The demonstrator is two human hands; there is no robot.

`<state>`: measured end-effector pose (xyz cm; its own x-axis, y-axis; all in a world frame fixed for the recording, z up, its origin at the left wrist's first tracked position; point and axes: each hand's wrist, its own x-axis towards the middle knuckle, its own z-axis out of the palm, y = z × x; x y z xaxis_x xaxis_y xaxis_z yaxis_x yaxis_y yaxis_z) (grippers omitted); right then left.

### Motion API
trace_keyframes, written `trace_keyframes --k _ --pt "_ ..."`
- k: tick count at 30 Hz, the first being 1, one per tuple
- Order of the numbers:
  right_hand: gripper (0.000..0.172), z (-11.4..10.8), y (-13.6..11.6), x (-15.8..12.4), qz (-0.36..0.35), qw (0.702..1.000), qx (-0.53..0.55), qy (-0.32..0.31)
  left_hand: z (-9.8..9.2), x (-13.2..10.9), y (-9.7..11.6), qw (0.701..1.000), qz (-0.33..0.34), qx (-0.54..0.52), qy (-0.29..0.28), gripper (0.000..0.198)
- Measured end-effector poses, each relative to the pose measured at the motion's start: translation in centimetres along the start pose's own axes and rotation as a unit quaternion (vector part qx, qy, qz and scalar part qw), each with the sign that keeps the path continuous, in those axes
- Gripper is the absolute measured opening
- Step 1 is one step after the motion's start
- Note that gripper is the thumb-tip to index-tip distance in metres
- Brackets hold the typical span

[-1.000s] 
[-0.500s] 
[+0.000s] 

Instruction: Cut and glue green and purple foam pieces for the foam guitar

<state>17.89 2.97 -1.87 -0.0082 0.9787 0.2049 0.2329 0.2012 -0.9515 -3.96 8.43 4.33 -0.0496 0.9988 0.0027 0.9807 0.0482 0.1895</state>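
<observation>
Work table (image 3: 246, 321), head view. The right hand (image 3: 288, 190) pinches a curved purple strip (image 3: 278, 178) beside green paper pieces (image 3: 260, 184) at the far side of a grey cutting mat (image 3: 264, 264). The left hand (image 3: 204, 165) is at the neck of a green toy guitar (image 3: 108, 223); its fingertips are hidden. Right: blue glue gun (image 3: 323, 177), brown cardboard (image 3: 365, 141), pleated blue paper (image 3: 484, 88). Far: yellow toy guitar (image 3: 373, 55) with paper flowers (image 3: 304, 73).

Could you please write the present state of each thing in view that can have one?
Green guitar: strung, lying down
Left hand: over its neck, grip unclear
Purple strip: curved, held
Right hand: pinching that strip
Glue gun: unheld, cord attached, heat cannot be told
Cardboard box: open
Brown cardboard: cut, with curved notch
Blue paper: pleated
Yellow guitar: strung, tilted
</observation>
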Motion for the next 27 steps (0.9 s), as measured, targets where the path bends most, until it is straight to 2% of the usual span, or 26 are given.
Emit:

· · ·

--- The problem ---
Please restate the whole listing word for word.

--- Task output ---
The demonstrator is two human hands; there is no robot.

`<state>`: measured end-effector pose (xyz cm; its own x-axis, y-axis; all in a world frame fixed for the recording, z up, its origin at the left wrist's first tracked position; point and axes: each hand's wrist, its own x-axis towards the middle knuckle, its own z-axis out of the palm, y = z × x; x y z xaxis_x xaxis_y xaxis_z yaxis_x yaxis_y yaxis_z) (grippers omitted); right then left.

### Motion API
trace_keyframes, written `trace_keyframes --k _ --pt "_ ..."`
- k: tick count at 30 Hz, the first being 1, one per tuple
- Order of the numbers:
  right_hand: gripper (0.000..0.172), z (-11.4..10.8), y (-13.6..11.6), x (-15.8..12.4), qz (-0.36..0.35), qw (0.702..1.000), qx (-0.53..0.55), qy (-0.32..0.31)
  left_hand: z (-9.8..9.2), x (-13.2..10.9), y (-9.7..11.6), qw (0.701..1.000), qz (-0.33..0.34), qx (-0.54..0.52), qy (-0.29..0.28), gripper (0.000..0.198)
- Measured end-effector poses, each relative to the pose measured at the motion's start: translation in centimetres along the start pose's own axes and rotation as a unit quaternion (vector part qx, qy, qz and scalar part qw), each with the sign that keeps the path continuous, in those axes
- Gripper is the absolute measured opening
- Step 1 is one step after the motion's start
- Note that gripper is the thumb-tip to index-tip distance in metres
- Brackets hold the typical span

[-1.000s] 
[-0.500s] 
[+0.000s] 

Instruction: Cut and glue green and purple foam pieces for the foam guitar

<state>17.89 2.97 -1.87 -0.0082 0.9787 0.2049 0.2329 0.2012 -0.9515 -3.96 8.43 4.33 -0.0496 0.9988 0.0027 0.9807 0.0482 0.1895</state>
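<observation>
Work table (image 3: 246, 321), head view. The right hand (image 3: 288, 190) pinches a curved purple strip (image 3: 278, 178) beside green paper pieces (image 3: 260, 184) at the far side of a grey cutting mat (image 3: 264, 264). The left hand (image 3: 204, 165) is at the neck of a green toy guitar (image 3: 108, 223); its fingertips are hidden. Right: blue glue gun (image 3: 323, 177), brown cardboard (image 3: 365, 141), pleated blue paper (image 3: 484, 88). Far: yellow toy guitar (image 3: 373, 55) with paper flowers (image 3: 304, 73).

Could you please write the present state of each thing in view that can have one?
Green guitar: strung, lying down
Left hand: over its neck, grip unclear
Purple strip: curved, held
Right hand: pinching that strip
Glue gun: unheld, cord attached, heat cannot be told
Cardboard box: open
Brown cardboard: cut, with curved notch
Blue paper: pleated
Yellow guitar: strung, tilted
</observation>
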Motion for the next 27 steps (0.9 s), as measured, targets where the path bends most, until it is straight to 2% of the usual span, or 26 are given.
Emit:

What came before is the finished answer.